Indocyanine green–assisted peeling of the retinal internal limiting membrane13The authors have no financial interest in products mentioned in this article.

OBJECTIVE To determine whether indocyanine green (ICG) stains and facilitates peeling of the retinal internal limiting membrane (ILM). To investigate the different staining properties of the posterior cortical hyaloid, retinal ILM, and the retina after ILM removal. DESIGN Autopsy eye study. MATERIALS Eleven human cadaveric eyes. METHODS Open sky vitrectomy including removal of the posterior cortical vitreous was performed. A 0.5% ICG solution was then injected into the posterior vitreous cavity over the macula. The dye was allowed to settle on the macula for 5 minutes and was then removed by mechanical aspiration. Peeling of the ILM was initiated with a bent needle and completed with intraocular forceps. Specimens were submitted for light and electron microscopy. MAIN OUTCOME MEASURES Staining properties and ease of peeling of retinal ILM were evaluated. Retinal ILM removal was confirmed by histopathologic and electron microscopic examination. RESULTS ICG contact with the retinal surface resulted in bright green staining of the ILM. This stain greatly facilitated ILM peeling by improving direct visualization of the membrane.

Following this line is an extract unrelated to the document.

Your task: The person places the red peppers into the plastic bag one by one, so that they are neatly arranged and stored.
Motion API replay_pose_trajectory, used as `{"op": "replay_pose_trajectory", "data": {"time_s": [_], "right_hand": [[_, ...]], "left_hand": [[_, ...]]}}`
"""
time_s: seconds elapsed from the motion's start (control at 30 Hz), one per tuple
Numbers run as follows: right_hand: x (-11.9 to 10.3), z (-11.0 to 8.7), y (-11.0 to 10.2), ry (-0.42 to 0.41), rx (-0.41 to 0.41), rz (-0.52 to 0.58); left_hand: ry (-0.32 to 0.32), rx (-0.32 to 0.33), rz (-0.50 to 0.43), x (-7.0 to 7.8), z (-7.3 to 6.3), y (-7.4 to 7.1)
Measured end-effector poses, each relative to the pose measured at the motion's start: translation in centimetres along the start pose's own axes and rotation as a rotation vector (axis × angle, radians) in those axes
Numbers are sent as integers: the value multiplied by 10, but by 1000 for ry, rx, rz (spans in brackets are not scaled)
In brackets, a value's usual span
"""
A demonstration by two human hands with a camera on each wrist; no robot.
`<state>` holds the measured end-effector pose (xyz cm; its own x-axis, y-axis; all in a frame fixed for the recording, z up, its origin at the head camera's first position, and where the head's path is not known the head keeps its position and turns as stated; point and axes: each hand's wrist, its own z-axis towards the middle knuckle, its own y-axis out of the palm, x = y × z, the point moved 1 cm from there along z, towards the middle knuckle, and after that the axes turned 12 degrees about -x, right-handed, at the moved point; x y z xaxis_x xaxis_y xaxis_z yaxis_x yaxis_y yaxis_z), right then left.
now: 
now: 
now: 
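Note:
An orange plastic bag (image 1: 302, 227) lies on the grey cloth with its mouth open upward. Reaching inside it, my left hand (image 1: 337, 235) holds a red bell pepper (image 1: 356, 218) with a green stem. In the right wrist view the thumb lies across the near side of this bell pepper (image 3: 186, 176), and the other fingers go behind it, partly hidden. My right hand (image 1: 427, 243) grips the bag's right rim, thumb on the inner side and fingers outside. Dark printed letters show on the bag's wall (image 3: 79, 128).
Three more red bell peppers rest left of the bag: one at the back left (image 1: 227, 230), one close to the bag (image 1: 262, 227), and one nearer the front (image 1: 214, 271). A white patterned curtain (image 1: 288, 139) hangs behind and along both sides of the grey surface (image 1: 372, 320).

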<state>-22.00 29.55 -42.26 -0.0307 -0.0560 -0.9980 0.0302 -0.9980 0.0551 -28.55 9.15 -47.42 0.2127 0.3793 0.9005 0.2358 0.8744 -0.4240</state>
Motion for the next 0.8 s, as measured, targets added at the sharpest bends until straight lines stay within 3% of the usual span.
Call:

The underlying retina did not stain, thus providing a clear distinction between the stained ILM and the unstained retina. Continuous circular peeling of the ILM was easily completed with this technique. Light microscopic and ultrastructural studies confirmed removal of the ILM. CONCLUSIONS ICG solution distinctly stains the nearly invisible retinal ILM in human cadaveric eyes. ICG staining greatly facilitates ILM peeling by providing a stark contrast between the stained ILM and the unstained retina.